Curso intensivo de Morricone
Como captar o génio e o nível de produtividade de um compositor que assinou bandas sonoras para quase cinco centenas de filmes? Talvez com uma miríade de cabeças falantes, uma longa entrevista com o próprio e excertos de filmes que podemos ver de olhos fechados, apenas ouvindo aqueles primeiros acordes, assobios ou instrumentos de sopro que eternizaram as imagens. Ennio, o documentário que hoje faz as honras de abertura da Festa do Cinema Italiano, conta com tudo isto, numa inevitável expressão épica e convencional, mas consegue ir um pouco para além do programa obrigatório quando se deixa moldar pela inquietação artística permanente de Ennio Morricone (1928-2020). "É um dos elementos que explica o porquê de a sua música ser tão rica. Não houve momento algum em que ele se tenha sentido calmo. Havia esse conflito de criar a música e também tentar torná-la acessível para as pessoas. Por fim, compreendeu que a música de cinema é contemporânea." As palavras do realizador, Giuseppe Tornatore, à revista Variety não podiam ser mais esclarecedoras sobre esses bichos-carpinteiros que sentimos ao longo das duas horas e meia do documentário.
Logo no início vemos Morricone a mover-se pela casa num passo acelerado que dá conta da tal energia estranha concentrada no corpo de um homem de 90 anos (ou perto disso). E este simples prólogo acaba por fazer todo o sentido quando ouvimos relatos sobre a forma espontânea como criava música ou quando o ouvimos trautear os seus temas em jeito didático, à medida que vai explicando a combinação das notas e narrando a história interminável da sua vida profissional. A mesma que não existiria se o pai não o tivesse posto a estudar trompete, contrariando o sonho do rapaz que queria ser médico.
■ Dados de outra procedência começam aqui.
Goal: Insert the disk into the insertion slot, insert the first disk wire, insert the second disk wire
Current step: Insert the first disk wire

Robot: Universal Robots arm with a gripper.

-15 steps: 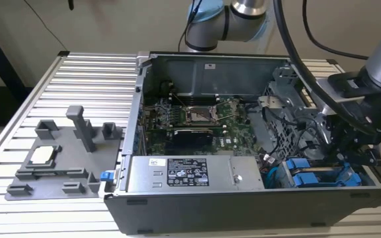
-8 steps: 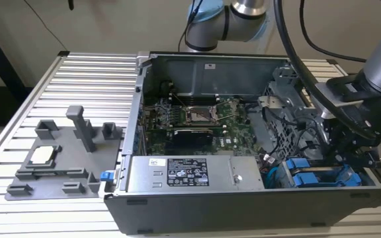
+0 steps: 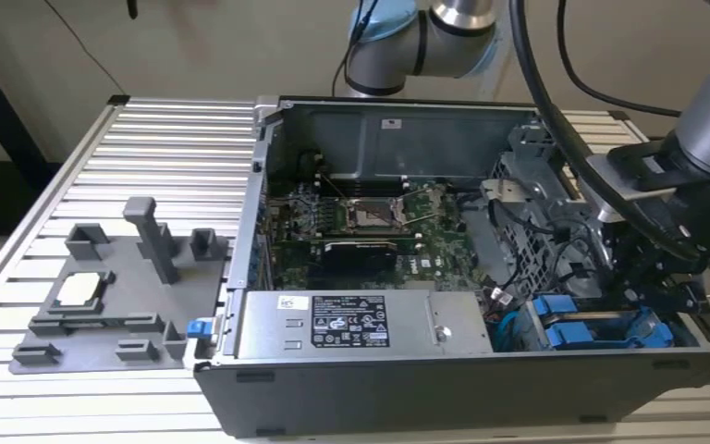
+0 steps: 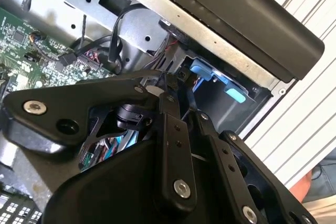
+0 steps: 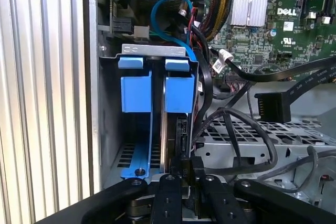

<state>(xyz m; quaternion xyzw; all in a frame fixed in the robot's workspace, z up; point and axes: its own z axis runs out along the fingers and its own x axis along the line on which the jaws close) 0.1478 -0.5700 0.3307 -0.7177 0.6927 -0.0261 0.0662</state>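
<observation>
The disk (image 5: 176, 92), a flat silver-grey hard drive in a bright blue plastic carrier frame, is judged to be already seated in the drive bay of the open dark grey metal computer case (image 3: 454, 393), at the lower right of the exterior view. It sits just beside a second blue-fronted carrier (image 5: 136, 93). The black two-fingered gripper (image 5: 188, 179) is lowered into that bay, directly behind the disk's rear edge. Its fingers (image 5: 169, 198) are seen pressed close together; whether anything is pinched between them cannot be told. A loose black flat plug (image 5: 273, 107) hangs nearby. The disk is expected to be stiff, dense, smooth-faced and sensitive to knocks. It is best taken by the carrier's side rails or front tab, never by the connector edge.
</observation>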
É difícil imaginar que médico teria sido Morricone, mas é fácil perceber, nomeadamente através do seu gosto pelo xadrez, que tinha um instinto apurado. Realizadores como Bernardo Bertolucci, Dario Argento, os irmãos Taviani, o próprio Tornatore, compositores como Hans Zimmer, John Williams, Nicola Piovani, ou mesmo Bruce Springsteen, Clint Eastwood, Dulce Pontes, todos estes e mais umas dezenas de entrevistados surgem numa montagem acelerada de frases-chave que montam o puzzle da musicalidade intrínseca de Ennio. Um documentário que só fica com os motores plenamente aquecidos quando passa à magia do cinema e percorre os segredos da lendária colaboração com Sergio Leone e a crescente inovação melódica de Morricone, até ao Óscar pela banda sonora de Os Oito Odiados (2015), de Tarantino - que já soou a consagração tardia.
Uma das curiosidades mais sumarentas que Morricone por aqui conta tem que ver com Stanley Kubrick: encantado com a banda sonora que o compositor italiano assinara para o filme Inquérito a Um Cidadão Acima de Qualquer Suspeita (1970), de Elio Petri, o cineasta americano tê-lo-á contactado para compor um tema semelhante para Laranja Mecânica. Seria um encontro de gigantes.
Mas foi impedido por Leone, que mentiu dizendo a Stanley Kubrick que Ennio estava naquele momento a trabalhar para ele... Como o recorda Il Maestro, foi a única colaboração que lamentou nunca ter acontecido.